▶ What to work on: Return exactly the run of lines that begins at the line containing "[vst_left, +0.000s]" and ends at the last line of the material below; pictures stay out.

▶ Data below:
★ ★ ★ ★

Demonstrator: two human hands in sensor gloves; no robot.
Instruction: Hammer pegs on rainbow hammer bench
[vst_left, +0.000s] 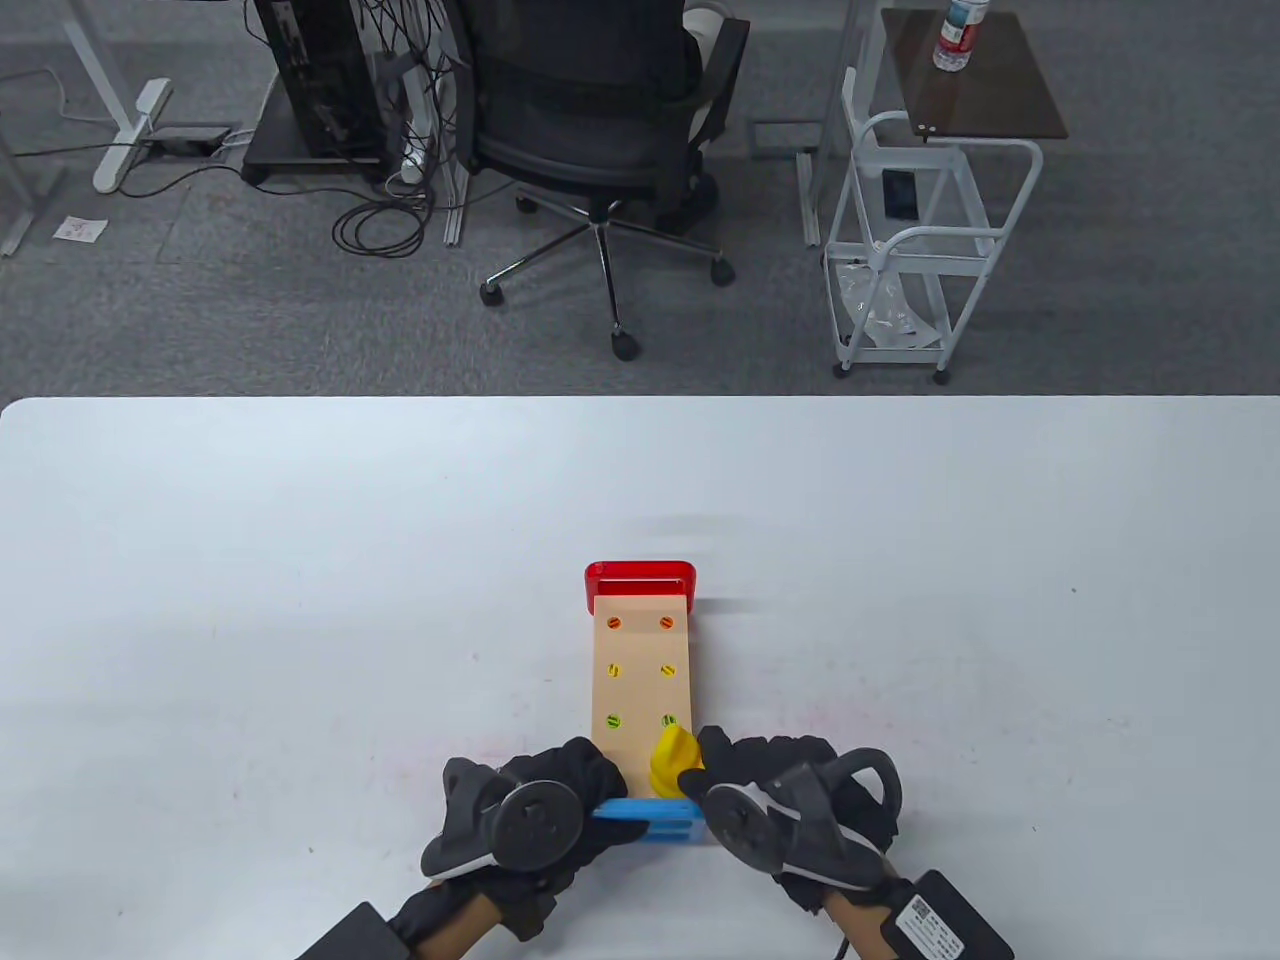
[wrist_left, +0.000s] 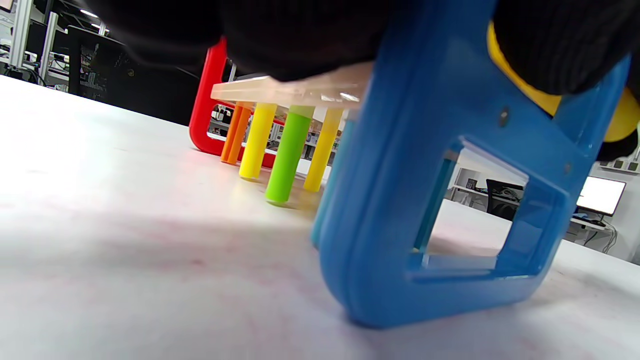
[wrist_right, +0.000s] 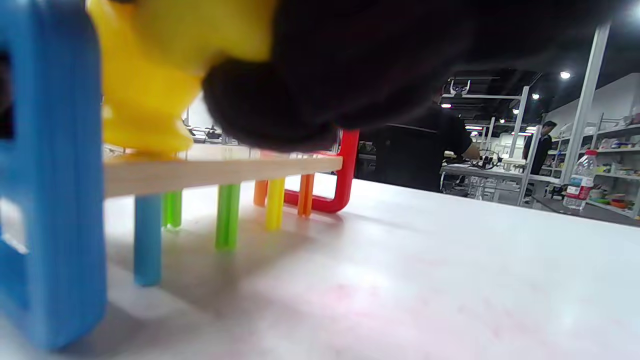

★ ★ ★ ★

▶ Solution:
[vst_left, +0.000s] 
[wrist_left, +0.000s] 
[wrist_right, +0.000s] 

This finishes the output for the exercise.